WHAT TO PRODUCE.
From the data underneath, reproduce exactly the stretch that begins at the line with "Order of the" and ends after the line with "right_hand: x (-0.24".

= = =

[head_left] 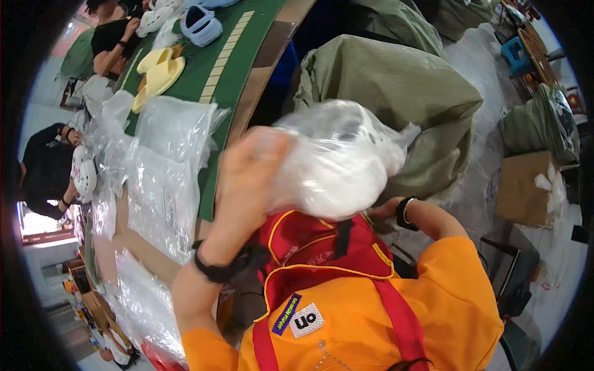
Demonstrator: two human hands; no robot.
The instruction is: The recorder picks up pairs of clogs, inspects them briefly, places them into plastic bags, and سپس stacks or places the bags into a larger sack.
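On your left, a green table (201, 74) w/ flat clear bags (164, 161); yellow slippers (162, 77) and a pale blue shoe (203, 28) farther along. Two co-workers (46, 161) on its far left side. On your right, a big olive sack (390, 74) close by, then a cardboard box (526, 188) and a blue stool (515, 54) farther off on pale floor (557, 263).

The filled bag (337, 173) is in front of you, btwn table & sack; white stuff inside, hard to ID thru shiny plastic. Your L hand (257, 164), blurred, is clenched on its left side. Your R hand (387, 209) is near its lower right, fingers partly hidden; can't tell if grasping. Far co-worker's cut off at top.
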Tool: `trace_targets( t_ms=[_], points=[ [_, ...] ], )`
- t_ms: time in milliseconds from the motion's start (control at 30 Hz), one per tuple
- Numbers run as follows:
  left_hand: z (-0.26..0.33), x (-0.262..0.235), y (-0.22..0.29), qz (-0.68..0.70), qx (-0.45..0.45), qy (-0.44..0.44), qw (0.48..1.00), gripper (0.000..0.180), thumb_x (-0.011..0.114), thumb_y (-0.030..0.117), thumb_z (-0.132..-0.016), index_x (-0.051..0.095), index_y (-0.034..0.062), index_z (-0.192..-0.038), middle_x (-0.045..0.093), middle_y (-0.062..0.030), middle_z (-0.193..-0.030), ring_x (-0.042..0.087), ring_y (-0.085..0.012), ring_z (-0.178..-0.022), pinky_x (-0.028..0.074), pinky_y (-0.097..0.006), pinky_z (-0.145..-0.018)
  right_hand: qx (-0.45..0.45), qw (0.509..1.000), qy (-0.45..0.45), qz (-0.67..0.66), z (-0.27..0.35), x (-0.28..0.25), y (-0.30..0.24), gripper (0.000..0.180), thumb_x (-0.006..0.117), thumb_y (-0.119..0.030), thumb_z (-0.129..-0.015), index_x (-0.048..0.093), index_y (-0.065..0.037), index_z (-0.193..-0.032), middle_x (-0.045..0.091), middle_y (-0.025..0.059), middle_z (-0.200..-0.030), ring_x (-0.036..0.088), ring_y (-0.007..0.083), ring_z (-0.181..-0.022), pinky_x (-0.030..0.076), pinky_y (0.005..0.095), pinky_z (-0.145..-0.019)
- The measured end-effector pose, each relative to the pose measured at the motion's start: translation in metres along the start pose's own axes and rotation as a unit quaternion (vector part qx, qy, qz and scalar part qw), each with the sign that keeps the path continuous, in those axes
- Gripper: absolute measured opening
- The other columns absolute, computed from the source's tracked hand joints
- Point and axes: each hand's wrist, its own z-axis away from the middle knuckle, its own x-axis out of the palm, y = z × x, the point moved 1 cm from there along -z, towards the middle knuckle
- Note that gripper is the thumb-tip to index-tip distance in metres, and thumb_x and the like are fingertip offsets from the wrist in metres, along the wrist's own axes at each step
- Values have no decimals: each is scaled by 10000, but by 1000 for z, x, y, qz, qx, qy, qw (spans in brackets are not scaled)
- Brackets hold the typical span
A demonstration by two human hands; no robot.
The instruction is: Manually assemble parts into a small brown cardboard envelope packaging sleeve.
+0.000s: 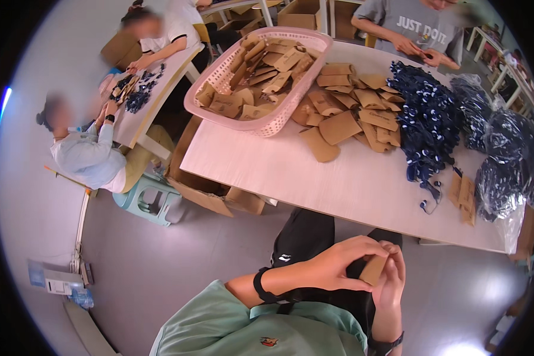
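Note:
In my lap, below the table's near edge, a small brown cardboard pillow box [374,270] is held between both hands. My left hand [332,265] grips it with thumb and fingers curved round its left side. My right hand [391,283] is closed about its right side, fingers bent at the upper end. Whether anything is inside the box cannot be seen. On the table [243,160] ahead lie a loose pile of similar pillow boxes [340,127] and a big heap of dark blue wired earphones [426,113]. One earphone set [433,196] trails out from the heap.
A pink plastic basket [267,126] full of pillow boxes stands at the table's far left. Clear bags of earphones [504,166] and a few boxes [463,196] lie right. Co-workers sit across and at a left table [154,89]. An open carton [202,193] is underneath.

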Motion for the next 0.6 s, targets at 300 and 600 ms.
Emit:
trace_targets(
  t_ms=[300,600],
  points=[
    [9,11,-2,379,-197,-12,904,847,519,565,-948,288,-42,-1492,476,-149,-1409,559,-232,-1162,468,-360,-928,-103,988,32,109,0,-14,-11,63,657,47,-880,618,21,-923,585,84,-930,579,147,-820,468,264,-713],
    [1,23,-17,347,-230,48,908,508,570,420,-961,618,-60,-1119,557,-166,-1081,672,-281,-807,541,-270,-446,-77,977,-13,199,6,-8,-29,89,704,-27,-875,663,23,-935,571,106,-986,608,155,-844,510,268,-688]
  ],
)
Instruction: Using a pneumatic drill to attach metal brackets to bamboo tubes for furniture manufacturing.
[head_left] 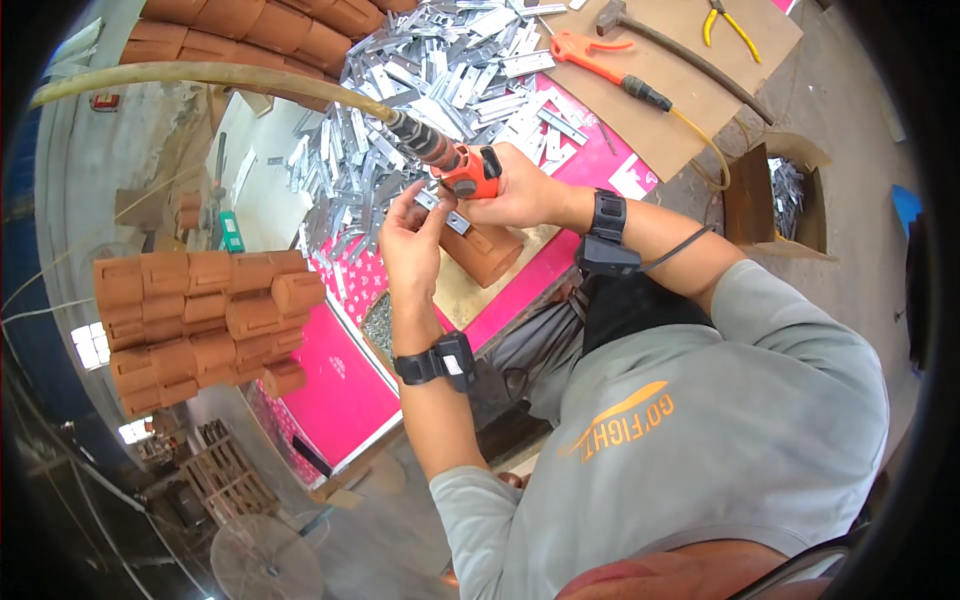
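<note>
A brown, rounded, wood-like block lies on a board in front of me, a slotted silver metal strip along its top. My left hand pinches the strip's far end between thumb and fingers. Wrapped around an orange-red air tool is my right hand. The tool points down close to the strip and my left fingertips; its tip is hidden, so contact cannot be told. From its back end a yellowish hose runs off to the left.
Loose metal strips are heaped beyond my hands. Brown blocks are stacked at left, with more at far left. Cardboard at right carries an orange air blow gun, hammer and yellow-handled pliers. A carton holds metal pieces.
</note>
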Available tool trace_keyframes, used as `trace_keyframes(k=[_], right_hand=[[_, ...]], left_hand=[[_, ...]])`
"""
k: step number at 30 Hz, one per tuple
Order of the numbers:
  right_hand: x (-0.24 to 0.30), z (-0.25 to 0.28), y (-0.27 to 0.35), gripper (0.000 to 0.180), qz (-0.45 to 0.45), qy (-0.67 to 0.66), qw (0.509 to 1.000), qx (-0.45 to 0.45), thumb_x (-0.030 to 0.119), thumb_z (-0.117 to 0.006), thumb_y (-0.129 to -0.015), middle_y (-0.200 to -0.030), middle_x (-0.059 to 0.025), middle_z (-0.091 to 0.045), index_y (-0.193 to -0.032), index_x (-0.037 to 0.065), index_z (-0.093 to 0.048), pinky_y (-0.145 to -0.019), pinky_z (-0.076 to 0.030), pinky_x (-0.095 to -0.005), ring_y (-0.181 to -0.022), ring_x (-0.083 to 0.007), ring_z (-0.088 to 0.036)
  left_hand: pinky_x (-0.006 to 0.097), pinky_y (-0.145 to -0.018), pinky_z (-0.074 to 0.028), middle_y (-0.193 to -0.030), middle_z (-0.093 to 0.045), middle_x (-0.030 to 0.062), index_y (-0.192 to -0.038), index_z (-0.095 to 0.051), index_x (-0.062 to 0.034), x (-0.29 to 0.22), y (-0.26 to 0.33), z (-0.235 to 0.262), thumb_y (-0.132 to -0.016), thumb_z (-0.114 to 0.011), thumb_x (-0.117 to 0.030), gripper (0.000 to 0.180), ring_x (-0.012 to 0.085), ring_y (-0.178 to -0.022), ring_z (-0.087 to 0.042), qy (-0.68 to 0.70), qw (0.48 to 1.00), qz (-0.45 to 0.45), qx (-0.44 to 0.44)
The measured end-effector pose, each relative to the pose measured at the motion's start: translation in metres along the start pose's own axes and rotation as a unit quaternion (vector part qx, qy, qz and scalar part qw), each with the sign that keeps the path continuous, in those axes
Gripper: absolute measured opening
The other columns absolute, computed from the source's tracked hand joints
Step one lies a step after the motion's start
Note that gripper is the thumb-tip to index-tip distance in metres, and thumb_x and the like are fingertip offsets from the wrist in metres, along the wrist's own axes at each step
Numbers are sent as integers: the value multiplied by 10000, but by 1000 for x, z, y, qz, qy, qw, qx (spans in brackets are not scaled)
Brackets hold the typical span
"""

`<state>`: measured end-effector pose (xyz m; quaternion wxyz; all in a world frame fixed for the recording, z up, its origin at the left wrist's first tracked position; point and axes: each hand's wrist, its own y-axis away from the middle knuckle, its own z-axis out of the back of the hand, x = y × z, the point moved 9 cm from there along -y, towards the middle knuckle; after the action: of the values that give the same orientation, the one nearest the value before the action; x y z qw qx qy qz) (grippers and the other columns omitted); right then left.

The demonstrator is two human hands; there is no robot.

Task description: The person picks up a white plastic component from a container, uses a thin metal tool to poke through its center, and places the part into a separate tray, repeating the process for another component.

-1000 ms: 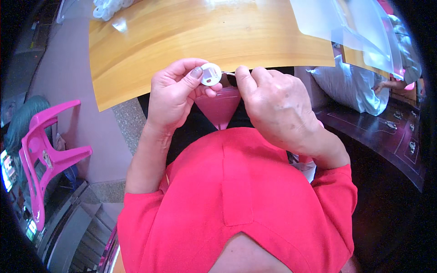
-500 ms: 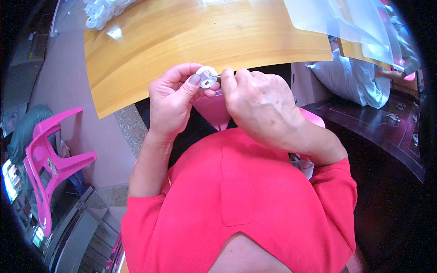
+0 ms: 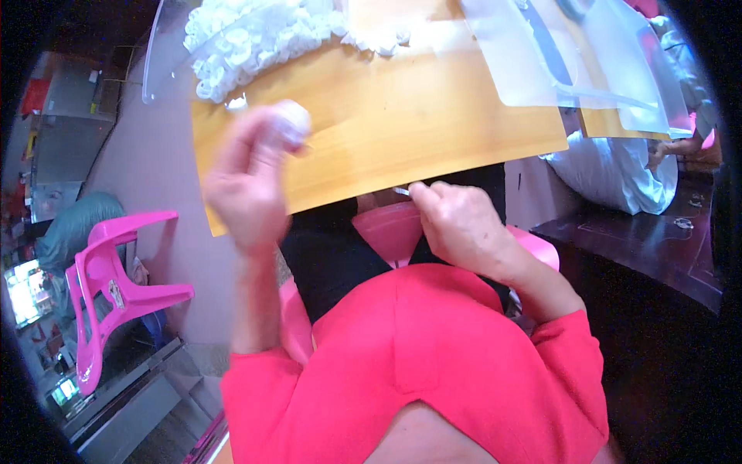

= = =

EXERCISE SOLUTION.
Order of the numbers:
  right_hand: x (-0.24 to 0.30), z (-0.25 to 0.28), y (-0.27 to 0.35), gripper (0.000 to 0.180), qz (-0.45 to 0.45), qy (-0.67 to 0.66), qw (0.509 to 1.000), qx (-0.45 to 0.45), thumb_x (-0.030 to 0.119), thumb_z (-0.117 to 0.006), thumb_y (-0.129 to -0.015), middle_y (-0.200 to -0.030), middle_x (-0.059 to 0.025), middle_z (-0.091 to 0.045), index_y (-0.193 to -0.032), index_x (-0.037 to 0.065), index_z (-0.093 to 0.048), pinky_y (-0.145 to -0.019), pinky_z (-0.076 to 0.030), pinky_x (-0.095 to -0.005), ring_y (-0.181 to -0.022), ring_x (-0.083 to 0.007), ring_z (-0.088 to 0.036)

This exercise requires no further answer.